All that should be output is the block of lines below from the line with "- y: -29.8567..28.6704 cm" to the line with "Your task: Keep", both included, exactly as written.

--

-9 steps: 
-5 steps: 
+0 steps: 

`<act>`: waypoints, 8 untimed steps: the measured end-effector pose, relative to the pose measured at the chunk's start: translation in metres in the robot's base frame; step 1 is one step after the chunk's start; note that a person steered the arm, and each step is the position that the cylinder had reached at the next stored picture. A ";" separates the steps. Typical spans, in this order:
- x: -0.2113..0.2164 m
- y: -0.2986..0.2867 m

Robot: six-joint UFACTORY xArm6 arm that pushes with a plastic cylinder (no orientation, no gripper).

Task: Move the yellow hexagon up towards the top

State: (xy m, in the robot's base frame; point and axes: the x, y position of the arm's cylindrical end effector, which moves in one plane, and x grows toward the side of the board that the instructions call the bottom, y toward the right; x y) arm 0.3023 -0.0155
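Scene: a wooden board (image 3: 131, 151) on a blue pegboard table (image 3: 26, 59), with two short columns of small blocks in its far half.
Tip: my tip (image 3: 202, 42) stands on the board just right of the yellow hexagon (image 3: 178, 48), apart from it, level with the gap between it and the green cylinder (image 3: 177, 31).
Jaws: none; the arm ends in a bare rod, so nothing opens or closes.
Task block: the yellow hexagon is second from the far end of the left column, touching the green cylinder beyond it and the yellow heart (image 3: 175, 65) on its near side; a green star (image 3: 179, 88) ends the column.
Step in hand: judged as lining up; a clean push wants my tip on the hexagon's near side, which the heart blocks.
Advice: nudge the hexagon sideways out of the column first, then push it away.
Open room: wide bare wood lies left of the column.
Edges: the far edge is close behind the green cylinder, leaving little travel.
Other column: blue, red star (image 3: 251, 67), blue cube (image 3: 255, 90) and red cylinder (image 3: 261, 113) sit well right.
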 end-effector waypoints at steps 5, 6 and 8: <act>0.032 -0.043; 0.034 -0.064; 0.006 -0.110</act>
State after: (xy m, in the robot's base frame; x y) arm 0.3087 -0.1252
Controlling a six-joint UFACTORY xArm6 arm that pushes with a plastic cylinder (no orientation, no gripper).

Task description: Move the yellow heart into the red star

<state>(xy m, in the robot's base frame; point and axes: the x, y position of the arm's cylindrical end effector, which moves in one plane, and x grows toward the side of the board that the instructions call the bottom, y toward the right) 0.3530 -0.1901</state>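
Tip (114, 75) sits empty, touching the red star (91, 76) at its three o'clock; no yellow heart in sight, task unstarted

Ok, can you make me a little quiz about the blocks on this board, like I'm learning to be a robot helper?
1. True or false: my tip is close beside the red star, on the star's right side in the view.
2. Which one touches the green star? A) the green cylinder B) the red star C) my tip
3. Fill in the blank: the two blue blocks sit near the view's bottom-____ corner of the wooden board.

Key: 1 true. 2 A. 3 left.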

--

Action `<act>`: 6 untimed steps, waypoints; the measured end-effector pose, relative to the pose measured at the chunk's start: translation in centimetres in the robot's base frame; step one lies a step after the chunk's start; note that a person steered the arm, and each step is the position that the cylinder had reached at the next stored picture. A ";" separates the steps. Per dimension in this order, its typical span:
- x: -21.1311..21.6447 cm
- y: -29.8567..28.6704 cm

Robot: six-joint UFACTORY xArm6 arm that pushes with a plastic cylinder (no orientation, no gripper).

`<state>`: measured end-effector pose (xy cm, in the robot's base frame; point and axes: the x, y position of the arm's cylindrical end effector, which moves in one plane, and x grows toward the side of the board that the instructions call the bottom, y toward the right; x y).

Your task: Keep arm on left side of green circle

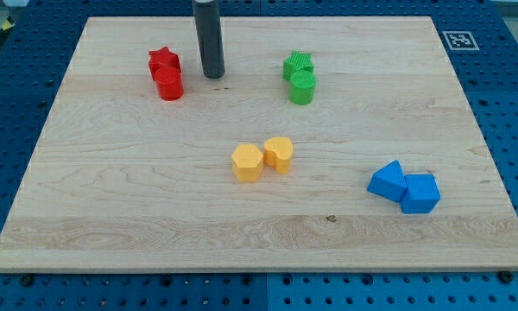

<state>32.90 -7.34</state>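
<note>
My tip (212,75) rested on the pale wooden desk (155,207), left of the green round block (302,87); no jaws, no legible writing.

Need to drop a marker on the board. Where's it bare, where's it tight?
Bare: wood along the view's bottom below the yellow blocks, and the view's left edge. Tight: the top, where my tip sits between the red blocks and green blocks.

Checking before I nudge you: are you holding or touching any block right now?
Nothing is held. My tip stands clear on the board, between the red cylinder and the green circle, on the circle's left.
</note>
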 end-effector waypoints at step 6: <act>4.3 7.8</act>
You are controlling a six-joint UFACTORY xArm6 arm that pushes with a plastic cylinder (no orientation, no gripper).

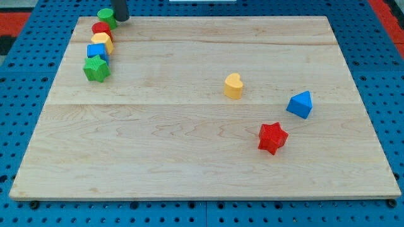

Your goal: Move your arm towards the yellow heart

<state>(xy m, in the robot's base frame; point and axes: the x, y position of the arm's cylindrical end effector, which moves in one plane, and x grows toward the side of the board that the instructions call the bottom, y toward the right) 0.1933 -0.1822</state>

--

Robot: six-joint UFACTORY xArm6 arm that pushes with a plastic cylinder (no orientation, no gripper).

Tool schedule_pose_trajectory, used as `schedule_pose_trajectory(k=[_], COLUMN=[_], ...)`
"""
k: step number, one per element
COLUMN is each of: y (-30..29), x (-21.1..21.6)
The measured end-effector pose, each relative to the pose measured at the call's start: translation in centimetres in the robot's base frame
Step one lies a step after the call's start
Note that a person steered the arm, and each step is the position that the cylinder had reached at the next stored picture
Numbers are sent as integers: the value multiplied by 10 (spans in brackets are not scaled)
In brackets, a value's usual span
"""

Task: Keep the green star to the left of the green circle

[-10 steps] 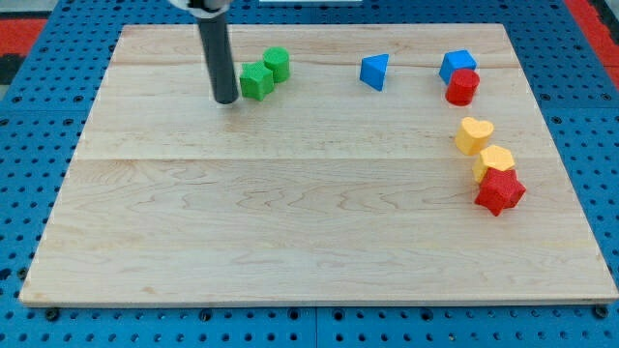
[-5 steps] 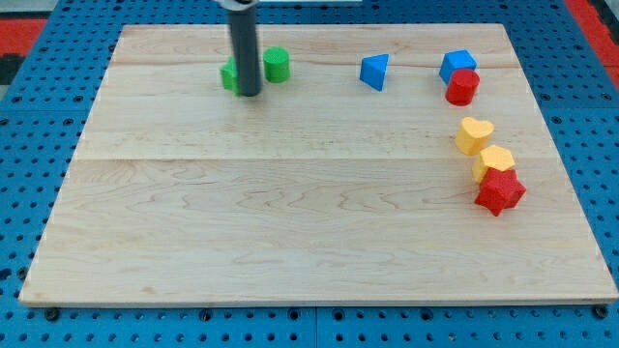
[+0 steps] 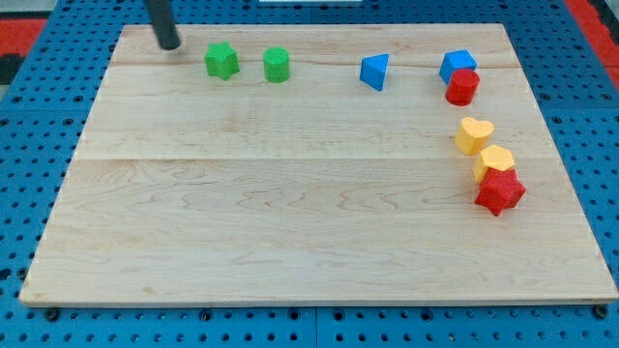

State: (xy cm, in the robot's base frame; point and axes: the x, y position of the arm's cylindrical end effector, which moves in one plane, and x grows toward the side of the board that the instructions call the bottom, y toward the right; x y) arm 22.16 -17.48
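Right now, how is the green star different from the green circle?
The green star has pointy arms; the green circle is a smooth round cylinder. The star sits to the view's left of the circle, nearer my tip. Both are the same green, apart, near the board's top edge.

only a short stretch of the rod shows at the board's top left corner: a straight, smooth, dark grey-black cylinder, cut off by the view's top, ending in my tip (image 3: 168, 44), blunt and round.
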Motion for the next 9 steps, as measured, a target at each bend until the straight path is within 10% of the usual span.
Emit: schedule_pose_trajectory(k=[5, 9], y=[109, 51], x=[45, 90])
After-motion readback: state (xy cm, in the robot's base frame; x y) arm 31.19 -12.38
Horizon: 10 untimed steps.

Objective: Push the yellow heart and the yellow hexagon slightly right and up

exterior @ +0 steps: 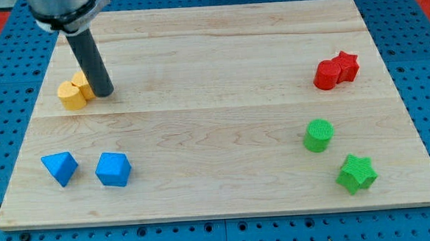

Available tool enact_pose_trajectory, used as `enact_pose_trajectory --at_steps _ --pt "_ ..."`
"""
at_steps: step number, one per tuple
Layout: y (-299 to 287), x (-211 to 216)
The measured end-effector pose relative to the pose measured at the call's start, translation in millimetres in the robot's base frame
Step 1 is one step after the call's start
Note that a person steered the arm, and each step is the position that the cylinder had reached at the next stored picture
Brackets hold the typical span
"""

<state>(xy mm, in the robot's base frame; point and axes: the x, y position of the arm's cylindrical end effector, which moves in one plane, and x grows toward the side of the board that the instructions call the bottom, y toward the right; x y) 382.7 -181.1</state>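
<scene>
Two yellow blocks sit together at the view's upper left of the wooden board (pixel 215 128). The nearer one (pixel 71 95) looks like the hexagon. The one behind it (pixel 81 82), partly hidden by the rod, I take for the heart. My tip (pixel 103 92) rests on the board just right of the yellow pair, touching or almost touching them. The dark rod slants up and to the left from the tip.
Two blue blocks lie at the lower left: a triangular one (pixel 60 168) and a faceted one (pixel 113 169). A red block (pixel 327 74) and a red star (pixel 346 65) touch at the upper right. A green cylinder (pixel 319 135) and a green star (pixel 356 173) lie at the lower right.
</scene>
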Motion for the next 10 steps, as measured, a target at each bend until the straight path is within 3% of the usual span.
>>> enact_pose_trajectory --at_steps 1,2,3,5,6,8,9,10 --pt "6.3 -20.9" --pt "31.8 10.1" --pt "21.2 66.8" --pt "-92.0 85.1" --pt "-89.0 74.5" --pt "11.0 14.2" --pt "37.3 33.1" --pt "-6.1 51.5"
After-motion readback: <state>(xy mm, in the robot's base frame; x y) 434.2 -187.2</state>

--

[SOLUTION BELOW]
- y: -29.8567..28.6704 cm

Robot: six-joint UFACTORY xArm6 arm that pushes with a plastic cylinder (no orientation, no gripper).

`<state>`: measured end-effector pose (xy cm, in the robot's base frame; point and axes: the x, y position of the arm's cylindrical end effector, which moves in one plane, and x grows toward the side of the board that the instructions call the bottom, y toward the right; x y).

Your task: Keep arm on left side of green circle

The answer given here is complete.